Your assignment: Would you give the listing again exactly as written, minus its pictures?

[Start of section]

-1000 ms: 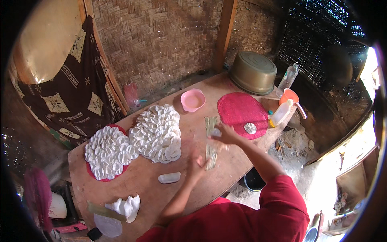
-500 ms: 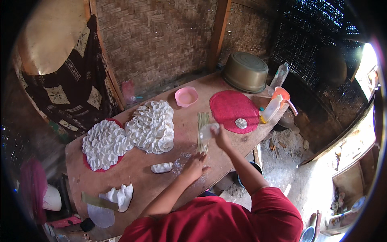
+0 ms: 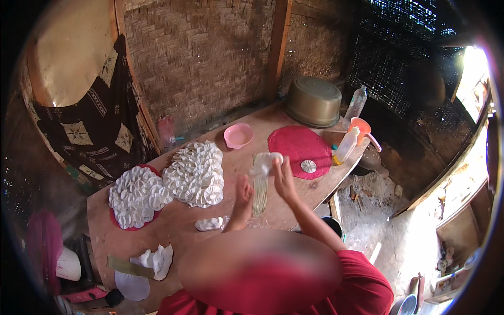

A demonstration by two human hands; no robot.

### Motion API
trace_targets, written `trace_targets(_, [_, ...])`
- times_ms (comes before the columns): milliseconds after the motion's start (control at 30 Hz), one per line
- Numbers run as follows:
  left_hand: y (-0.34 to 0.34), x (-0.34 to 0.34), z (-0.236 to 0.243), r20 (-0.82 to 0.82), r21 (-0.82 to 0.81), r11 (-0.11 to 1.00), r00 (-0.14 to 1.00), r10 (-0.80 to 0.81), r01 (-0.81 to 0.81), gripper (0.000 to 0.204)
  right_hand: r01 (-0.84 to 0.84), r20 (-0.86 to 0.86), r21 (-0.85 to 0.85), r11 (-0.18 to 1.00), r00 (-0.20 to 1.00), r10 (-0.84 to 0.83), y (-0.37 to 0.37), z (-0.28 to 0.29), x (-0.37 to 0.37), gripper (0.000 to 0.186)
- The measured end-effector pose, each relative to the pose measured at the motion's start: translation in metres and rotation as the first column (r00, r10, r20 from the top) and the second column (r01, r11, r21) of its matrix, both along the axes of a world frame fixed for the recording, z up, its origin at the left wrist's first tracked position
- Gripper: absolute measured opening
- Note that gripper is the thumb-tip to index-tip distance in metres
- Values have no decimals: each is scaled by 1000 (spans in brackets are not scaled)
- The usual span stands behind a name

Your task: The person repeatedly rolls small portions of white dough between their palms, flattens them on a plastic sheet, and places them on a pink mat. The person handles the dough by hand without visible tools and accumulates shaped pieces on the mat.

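My right hand (image 3: 283,181) is raised with its fingertips gripping a blurred white, soft-looking piece (image 3: 264,163) over a pale green strip of dried leaves (image 3: 259,195). My left hand (image 3: 242,198) stands on edge left of the strip, fingers loosely bent, holding nothing visible. Lower left of it lies a small lumpy white roll (image 3: 208,224). Heaps of pleated white discs (image 3: 191,173) cover the table's left half, partly on a red round mat (image 3: 131,226). Another red mat (image 3: 294,147) bears one pleated disc (image 3: 308,166).
The wooden table (image 3: 226,160) holds a pink bowl (image 3: 238,136), upturned metal pot (image 3: 312,100), plastic bottle (image 3: 356,102), orange scoop (image 3: 360,128) and squeeze bottle (image 3: 345,147). White scraps (image 3: 160,260) lie at front left. Woven walls (image 3: 199,63) stand behind.
My right hand has lifted the white piece up along the strip. My left hand has turned upright and moved slightly left. The whole view has shifted a little.
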State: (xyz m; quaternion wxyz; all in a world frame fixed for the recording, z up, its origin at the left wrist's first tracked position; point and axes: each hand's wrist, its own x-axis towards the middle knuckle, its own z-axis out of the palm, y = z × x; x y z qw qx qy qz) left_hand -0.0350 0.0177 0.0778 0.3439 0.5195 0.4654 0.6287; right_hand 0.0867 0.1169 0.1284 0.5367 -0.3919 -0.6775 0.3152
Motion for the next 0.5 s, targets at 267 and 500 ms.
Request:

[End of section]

Solution for this exercise:
-1000 ms: 
-500 ms: 
+0 ms: 

A demonstration by two human hands; no robot.

### Motion API
trace_targets, written `trace_targets(_, [_, ...])`
- times_ms (comes before the columns): milliseconds after the motion's start (control at 30 Hz), one per line
- Numbers run as follows:
  left_hand: y (-0.34 to 0.34), x (-0.34 to 0.34), z (-0.236 to 0.243), r20 (-0.82 to 0.82), r21 (-0.82 to 0.81), r11 (-0.11 to 1.00), r00 (-0.14 to 1.00), r10 (-0.80 to 0.81), r01 (-0.81 to 0.81), gripper (0.000 to 0.204)
  right_hand: r01 (-0.84 to 0.84), r20 (-0.86 to 0.86), r21 (-0.85 to 0.85), r11 (-0.18 to 1.00), r00 (-0.20 to 1.00), r10 (-0.84 to 0.83), y (-0.37 to 0.37), z (-0.28 to 0.29), x (-0.37 to 0.37), gripper (0.000 to 0.186)
- The measured end-effector pose, each relative to the pose measured at the motion's start: translation in metres and rotation as the first column (r00, r10, r20 from the top) and the second column (r01, r11, r21) of its matrix, both along the axes of a world frame fixed for the recording, z up, its origin at the left wrist's first tracked position
- Gripper: absolute measured opening
- Note that gripper is the thumb-tip to index-tip distance in metres
- Values have no decimals: each is scaled by 1000 (spans in brackets are not scaled)
- The usual span stands behind a name

Your task: The person repeatedly rolls small portions of white dough between their palms, flattens them on a plastic sheet, and places them on a pink mat. The person handles the dough by hand without visible tools and accumulates shaped pieces on the mat.

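My right hand (image 3: 283,181) is raised with its fingertips gripping a blurred white, soft-looking piece (image 3: 264,163) over a pale green strip of dried leaves (image 3: 259,195). My left hand (image 3: 242,198) stands on edge left of the strip, fingers loosely bent, holding nothing visible. Lower left of it lies a small lumpy white roll (image 3: 208,224). Heaps of pleated white discs (image 3: 191,173) cover the table's left half, partly on a red round mat (image 3: 131,226). Another red mat (image 3: 294,147) bears one pleated disc (image 3: 308,166).
The wooden table (image 3: 226,160) holds a pink bowl (image 3: 238,136), upturned metal pot (image 3: 312,100), plastic bottle (image 3: 356,102), orange scoop (image 3: 360,128) and squeeze bottle (image 3: 345,147). White scraps (image 3: 160,260) lie at front left. Woven walls (image 3: 199,63) stand behind.
My right hand has lifted the white piece up along the strip. My left hand has turned upright and moved slightly left. The whole view has shifted a little.
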State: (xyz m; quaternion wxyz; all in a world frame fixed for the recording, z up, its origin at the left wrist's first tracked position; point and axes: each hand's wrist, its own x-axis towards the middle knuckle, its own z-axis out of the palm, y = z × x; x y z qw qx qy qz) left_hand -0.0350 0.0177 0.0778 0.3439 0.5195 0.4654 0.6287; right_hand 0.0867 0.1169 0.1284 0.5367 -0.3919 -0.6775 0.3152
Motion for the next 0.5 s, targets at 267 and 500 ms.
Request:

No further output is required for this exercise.